If we go upon a larger scale, we find a variety of substances continually pouring into the sea by the great rivers, and never returning, at least beyond the reach of a high tide, from which one would naturally suspect, exclusive of the help of minor causes, that the sea in process of time would be so filled up, as to deluge the whole earth. Those violent efforts of Nature, volcanos and earthquakes, may, indeed, at any time, in an instant, make the sea land, and the land sea; but what is there in the regular course of Nature to prevent the drowning of the earth; unless, to help us over the difficulty, we have recourse to an imperceptible increase in bulk of such strata, as lie below the reach of man, whose intrusion may destroy, or at least check their growth? - And that the earth rises more or less by the organization of strata of different degrees of strength and vigour, and shrinks in a state of decay or decomposition, I have no doubt: hence other lakes and seas, by a greater or less extension or depression of the bowels of the earth, will of course be formed; and the sea thus keep its distance for a time exceeding the calculation of man.

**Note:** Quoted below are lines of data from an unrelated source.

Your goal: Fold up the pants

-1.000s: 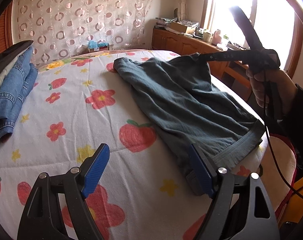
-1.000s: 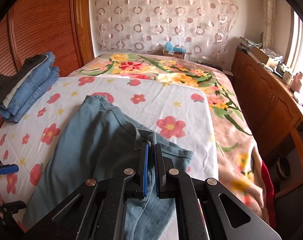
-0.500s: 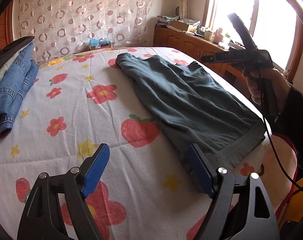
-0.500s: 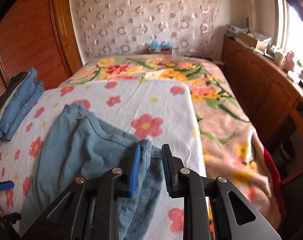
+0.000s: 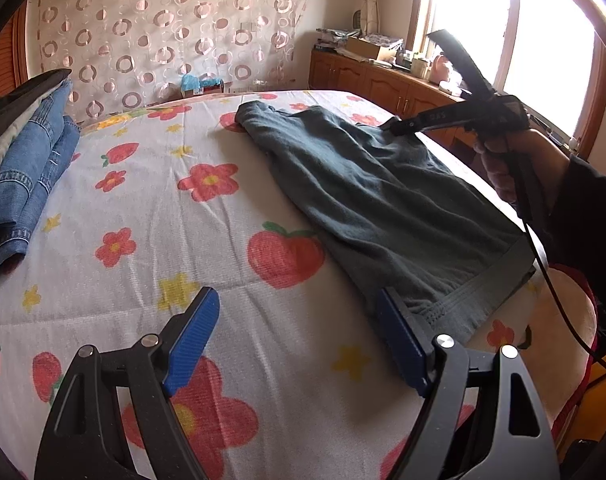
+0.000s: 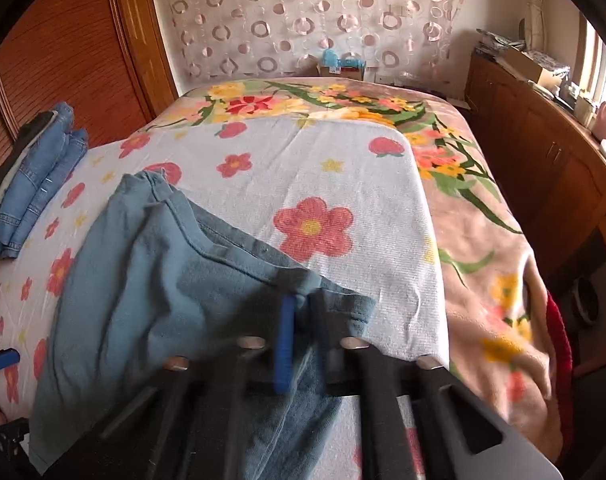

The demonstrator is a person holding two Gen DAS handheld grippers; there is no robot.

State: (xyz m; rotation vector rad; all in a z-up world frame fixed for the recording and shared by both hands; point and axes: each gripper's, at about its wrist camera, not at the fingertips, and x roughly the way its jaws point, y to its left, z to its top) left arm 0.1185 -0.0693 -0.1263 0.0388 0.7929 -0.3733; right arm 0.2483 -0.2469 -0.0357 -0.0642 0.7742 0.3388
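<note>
Grey-blue pants [image 5: 379,200] lie spread on the flowered bed sheet [image 5: 143,200], waistband toward me. My left gripper [image 5: 299,332] is open and empty, its right pad beside the waistband edge. In the right wrist view the pants [image 6: 151,280] fill the lower left. My right gripper [image 6: 303,320] is blurred; its blue pads stand close on either side of a raised fold of the pants. In the left wrist view the right gripper [image 5: 395,126] reaches the pants' far edge, held by a hand.
A stack of folded blue jeans [image 5: 27,160] lies at the bed's left side, also in the right wrist view [image 6: 35,176]. A wooden cabinet [image 6: 543,168] runs along the right. A floral blanket [image 6: 483,240] covers the bed's far part.
My right gripper let go of the pants, opened, then came back down onto the fabric with the pads close together. The pants dropped flat. My left gripper stayed open.
</note>
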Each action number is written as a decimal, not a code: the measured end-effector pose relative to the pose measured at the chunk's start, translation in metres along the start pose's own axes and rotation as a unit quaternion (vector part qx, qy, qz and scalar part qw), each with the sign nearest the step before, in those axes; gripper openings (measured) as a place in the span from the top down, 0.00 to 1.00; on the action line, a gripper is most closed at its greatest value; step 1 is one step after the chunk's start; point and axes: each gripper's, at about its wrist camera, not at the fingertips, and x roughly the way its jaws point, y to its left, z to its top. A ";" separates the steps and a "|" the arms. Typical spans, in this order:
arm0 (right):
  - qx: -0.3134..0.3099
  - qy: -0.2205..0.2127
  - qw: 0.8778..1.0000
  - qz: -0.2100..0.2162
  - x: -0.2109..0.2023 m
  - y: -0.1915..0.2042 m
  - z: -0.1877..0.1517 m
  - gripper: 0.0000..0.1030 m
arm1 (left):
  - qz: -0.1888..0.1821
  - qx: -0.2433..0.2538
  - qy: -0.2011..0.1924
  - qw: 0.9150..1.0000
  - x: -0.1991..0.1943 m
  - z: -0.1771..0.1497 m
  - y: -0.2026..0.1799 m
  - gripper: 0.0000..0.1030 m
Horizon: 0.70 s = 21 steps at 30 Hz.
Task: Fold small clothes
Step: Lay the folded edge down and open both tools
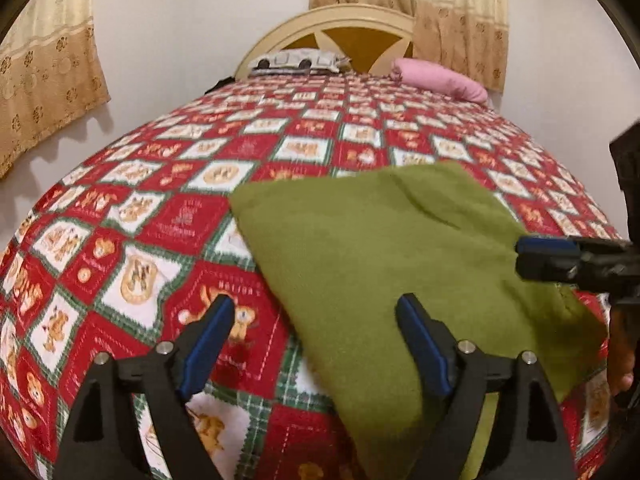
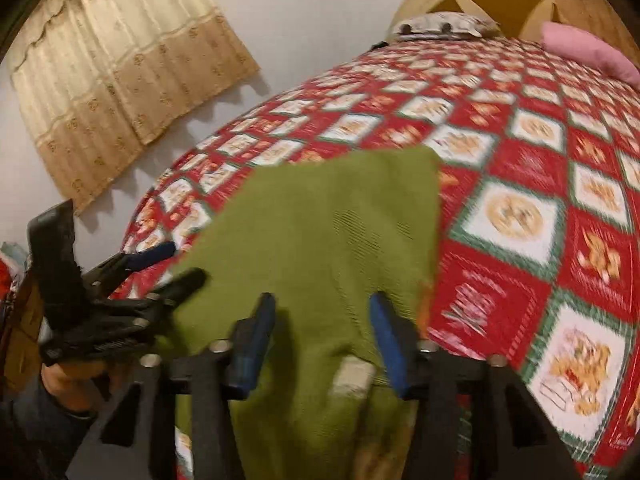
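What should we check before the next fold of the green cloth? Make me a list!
1. Green cloth lies on the bed quilt: ok.
2. Left gripper open, nothing pinched: ok.
3. Right gripper open over the cloth's near edge, not pinching: ok.
4. White tag tucked out of sight: not ok, it shows.
5. Cloth smooth: not ok, a crease runs near its far side.
6. Near edges lined up: cannot tell, the fingers hide them.

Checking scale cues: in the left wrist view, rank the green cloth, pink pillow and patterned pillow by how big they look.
1. green cloth, nearest the camera.
2. pink pillow.
3. patterned pillow, only slightly smaller; both far, so unsure.
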 end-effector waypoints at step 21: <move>0.039 -0.055 0.998 -0.011 -0.039 0.016 -0.014 0.46 | 0.027 -0.025 -0.040 0.999 -0.052 -0.009 0.004 0.00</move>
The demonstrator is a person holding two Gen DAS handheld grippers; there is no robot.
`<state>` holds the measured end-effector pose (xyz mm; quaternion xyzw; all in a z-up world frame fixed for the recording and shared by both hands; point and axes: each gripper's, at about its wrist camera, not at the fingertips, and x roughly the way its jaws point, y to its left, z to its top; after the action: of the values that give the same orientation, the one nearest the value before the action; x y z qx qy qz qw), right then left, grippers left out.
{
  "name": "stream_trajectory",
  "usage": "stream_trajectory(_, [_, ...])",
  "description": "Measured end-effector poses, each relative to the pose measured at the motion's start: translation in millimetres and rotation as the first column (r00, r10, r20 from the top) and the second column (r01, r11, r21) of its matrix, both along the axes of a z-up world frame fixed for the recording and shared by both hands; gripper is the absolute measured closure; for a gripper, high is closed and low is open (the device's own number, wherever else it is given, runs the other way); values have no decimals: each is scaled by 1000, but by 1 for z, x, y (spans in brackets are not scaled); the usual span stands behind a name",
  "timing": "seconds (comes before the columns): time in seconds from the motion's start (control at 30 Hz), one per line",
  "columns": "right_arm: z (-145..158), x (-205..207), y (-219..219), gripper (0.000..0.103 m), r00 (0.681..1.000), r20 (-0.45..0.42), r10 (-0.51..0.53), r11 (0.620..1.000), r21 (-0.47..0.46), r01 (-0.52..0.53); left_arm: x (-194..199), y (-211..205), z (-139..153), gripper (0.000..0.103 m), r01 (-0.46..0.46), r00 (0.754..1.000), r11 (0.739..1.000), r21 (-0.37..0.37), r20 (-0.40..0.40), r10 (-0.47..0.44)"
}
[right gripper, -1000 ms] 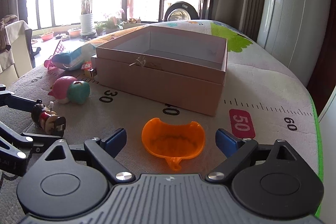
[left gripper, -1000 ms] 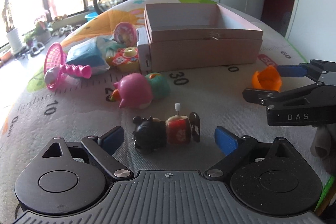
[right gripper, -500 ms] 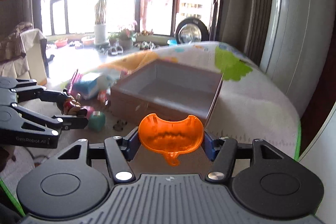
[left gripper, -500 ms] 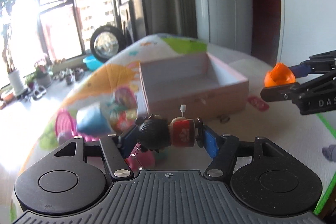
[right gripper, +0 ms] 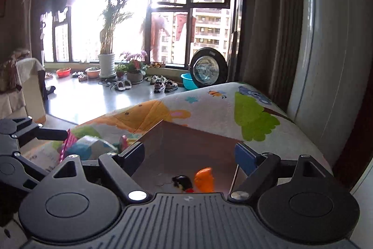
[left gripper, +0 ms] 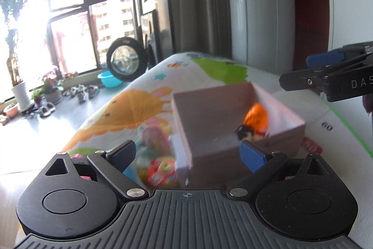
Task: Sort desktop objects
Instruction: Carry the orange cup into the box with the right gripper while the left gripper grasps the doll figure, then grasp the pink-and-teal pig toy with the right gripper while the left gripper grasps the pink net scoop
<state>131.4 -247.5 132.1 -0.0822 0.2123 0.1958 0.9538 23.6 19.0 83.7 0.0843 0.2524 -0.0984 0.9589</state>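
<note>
The open pink cardboard box (left gripper: 184,109) (right gripper: 163,130) sits on the printed play mat. Inside it lie the orange plastic piece (left gripper: 256,117) (right gripper: 205,179) and the black-haired wind-up doll (left gripper: 247,132) (right gripper: 183,182), side by side near the right wall. My left gripper (left gripper: 186,155) hovers above the box's near left corner, jaws opening, nothing between them. My right gripper (right gripper: 188,154) hangs over the box, jaws opening and empty; in the left wrist view it shows at the right edge (left gripper: 326,76).
Several toys lie left of the box: a red-and-yellow toy (left gripper: 160,170), a pink round toy (left gripper: 153,139), a blue packet (right gripper: 88,148) and a pink net (right gripper: 67,141). Beyond the mat's far edge (right gripper: 209,90) are a window sill with plants and shoes, and a tyre (right gripper: 208,68).
Both grippers rose over the box and opened. The doll left my left gripper and the orange piece left my right gripper; both now lie inside the box.
</note>
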Motion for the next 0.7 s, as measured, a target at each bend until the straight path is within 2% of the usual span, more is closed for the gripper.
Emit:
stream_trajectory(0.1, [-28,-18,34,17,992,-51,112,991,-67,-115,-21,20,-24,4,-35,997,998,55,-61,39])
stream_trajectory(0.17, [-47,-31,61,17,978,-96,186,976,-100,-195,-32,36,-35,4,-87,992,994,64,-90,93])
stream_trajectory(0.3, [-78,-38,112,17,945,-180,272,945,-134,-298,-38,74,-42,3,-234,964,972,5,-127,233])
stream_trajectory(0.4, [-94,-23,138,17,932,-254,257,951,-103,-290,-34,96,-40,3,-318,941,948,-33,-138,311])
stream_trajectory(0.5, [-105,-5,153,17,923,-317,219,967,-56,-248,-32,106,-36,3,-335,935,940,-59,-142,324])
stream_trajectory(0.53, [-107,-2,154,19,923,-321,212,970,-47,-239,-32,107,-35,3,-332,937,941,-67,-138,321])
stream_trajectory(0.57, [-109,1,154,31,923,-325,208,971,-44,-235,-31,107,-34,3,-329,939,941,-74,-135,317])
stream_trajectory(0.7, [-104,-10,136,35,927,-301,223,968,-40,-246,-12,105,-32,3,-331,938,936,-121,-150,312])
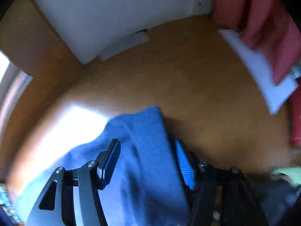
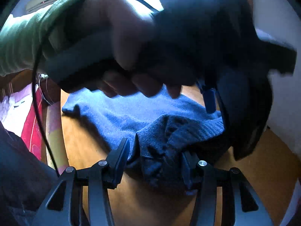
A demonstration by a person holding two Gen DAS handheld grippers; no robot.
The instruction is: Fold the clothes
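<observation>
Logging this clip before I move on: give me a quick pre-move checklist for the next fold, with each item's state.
1. Left claw open, blue cloth between its fingers: ok.
2. Right claw open around the bunched cloth edge: ok.
3. Either claw gripping the cloth: not ok, both open.
4. Cloth lying flat: not ok, bunched and creased.
5. Bare wooden table beyond the cloth: ok.
6. Fold alignment: cannot tell; the hand blocks the view.

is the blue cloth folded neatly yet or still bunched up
Still bunched up. The blue cloth lies rumpled on the wooden table, its near edge gathered in creases between the open right tongs.
</observation>
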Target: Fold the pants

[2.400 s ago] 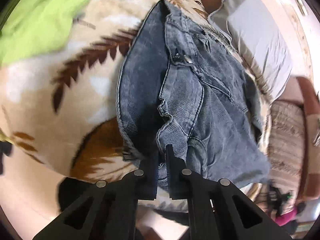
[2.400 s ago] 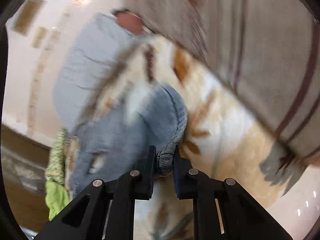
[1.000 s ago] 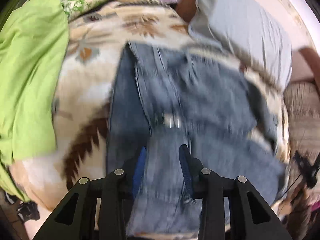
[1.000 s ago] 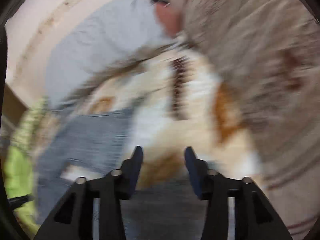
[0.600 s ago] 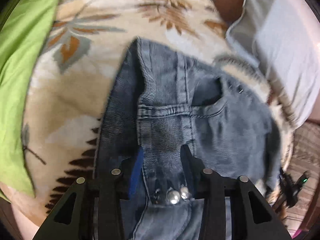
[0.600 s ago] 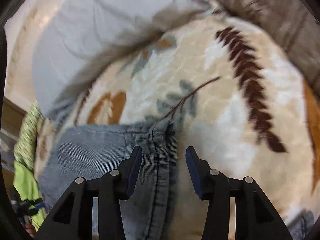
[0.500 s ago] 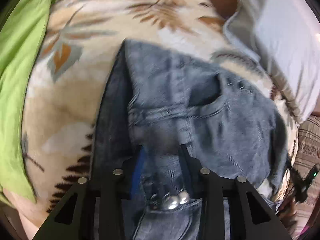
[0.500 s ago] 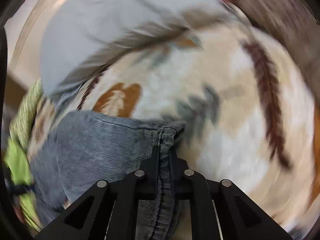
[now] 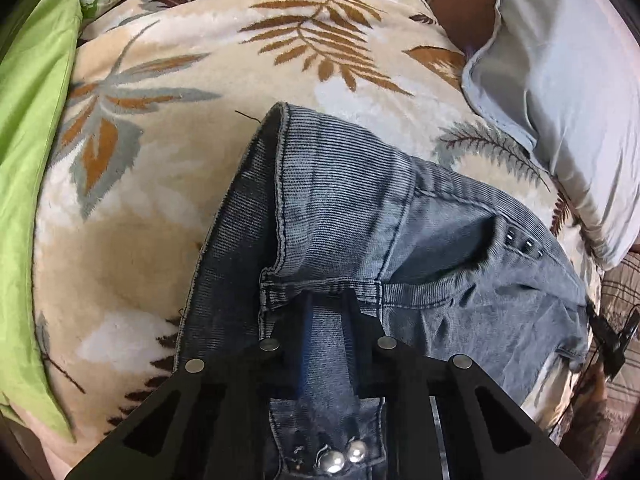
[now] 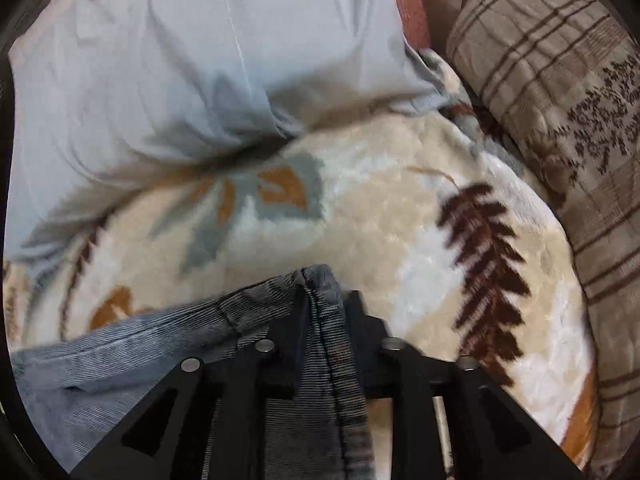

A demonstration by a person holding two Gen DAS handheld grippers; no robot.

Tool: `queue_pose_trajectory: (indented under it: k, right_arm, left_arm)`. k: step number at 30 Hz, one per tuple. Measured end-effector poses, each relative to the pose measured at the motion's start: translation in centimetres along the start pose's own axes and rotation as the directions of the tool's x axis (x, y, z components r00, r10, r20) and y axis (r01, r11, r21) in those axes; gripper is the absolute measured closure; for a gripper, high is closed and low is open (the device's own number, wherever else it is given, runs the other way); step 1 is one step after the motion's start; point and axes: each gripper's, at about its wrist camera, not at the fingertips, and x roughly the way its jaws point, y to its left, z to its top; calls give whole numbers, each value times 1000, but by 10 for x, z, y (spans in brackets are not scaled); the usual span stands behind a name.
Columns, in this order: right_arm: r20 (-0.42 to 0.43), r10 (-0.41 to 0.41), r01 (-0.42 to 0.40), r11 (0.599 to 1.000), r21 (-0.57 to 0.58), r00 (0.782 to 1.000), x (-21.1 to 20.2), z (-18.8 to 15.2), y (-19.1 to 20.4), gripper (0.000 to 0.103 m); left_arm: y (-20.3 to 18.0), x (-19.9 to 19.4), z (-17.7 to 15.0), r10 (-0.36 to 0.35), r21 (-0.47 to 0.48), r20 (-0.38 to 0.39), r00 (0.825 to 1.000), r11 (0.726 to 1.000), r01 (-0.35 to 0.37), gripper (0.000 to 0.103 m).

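The grey-blue denim pants (image 9: 344,220) lie folded on a cream leaf-patterned blanket (image 9: 160,160). In the left wrist view my left gripper (image 9: 326,300) has its fingers closed on the denim just below a seamed band; two metal buttons (image 9: 340,456) show under the gripper. In the right wrist view my right gripper (image 10: 326,300) is shut on a seamed edge of the pants (image 10: 324,320), whose corner sticks out past the fingertips over the blanket (image 10: 380,220).
A pale grey pillow (image 9: 560,100) lies at the back right, also in the right wrist view (image 10: 180,60). A green sheet (image 9: 28,160) lies along the left. A brown striped cushion (image 10: 560,100) borders the right. A black clip (image 9: 612,336) sits at the pants' right edge.
Both grippers let go of the pants, moved open to a new spot and have shut on the denim again; the right closed first, the left just now.
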Motion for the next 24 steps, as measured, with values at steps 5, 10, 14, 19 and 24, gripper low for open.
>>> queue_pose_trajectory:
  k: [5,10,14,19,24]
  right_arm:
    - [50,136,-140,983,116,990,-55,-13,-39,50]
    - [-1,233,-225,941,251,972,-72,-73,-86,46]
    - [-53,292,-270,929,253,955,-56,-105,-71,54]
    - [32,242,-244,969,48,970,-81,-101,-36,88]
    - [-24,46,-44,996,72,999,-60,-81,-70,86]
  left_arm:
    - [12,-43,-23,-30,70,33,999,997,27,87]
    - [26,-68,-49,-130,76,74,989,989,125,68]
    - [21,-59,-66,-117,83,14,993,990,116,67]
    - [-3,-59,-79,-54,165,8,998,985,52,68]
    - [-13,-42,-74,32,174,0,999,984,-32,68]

But one word more on the subject of the Lakes. The proprietors of lands are bounded by the lakes on one side: the fisheries have also their bounds and marks; and are generally the property of others, and totally distinct. Now, Mr. Urban, should the Lake be quite filled in, by dreadful and unusual torrents and inundations, in three years instead of three thousand, in point of law how will the matter stand? will the proprietor of five acres become the proprietor of fifty, as his writings will shew his field is bounded on one side by water; or must the fisherman lose his all, or he in exchange become a landed proprietor also, whose writings point him out as a proprietor of water only? or will the lord of the manor cut the matter short, and settle the difference between them? And as the counties of Westmoreland and Cumberland are bounded by the Lake for the whole length of it nearly, - does the Lake itself form no part of either county? or is the real boundary of the counties an imaginary line running in a sort of zig-zag direction in the centre of the Lake, to correspond with the windings of the shores - in cases of arrest, or some other legal process which requires a tolerable degree of certainty?
W.M.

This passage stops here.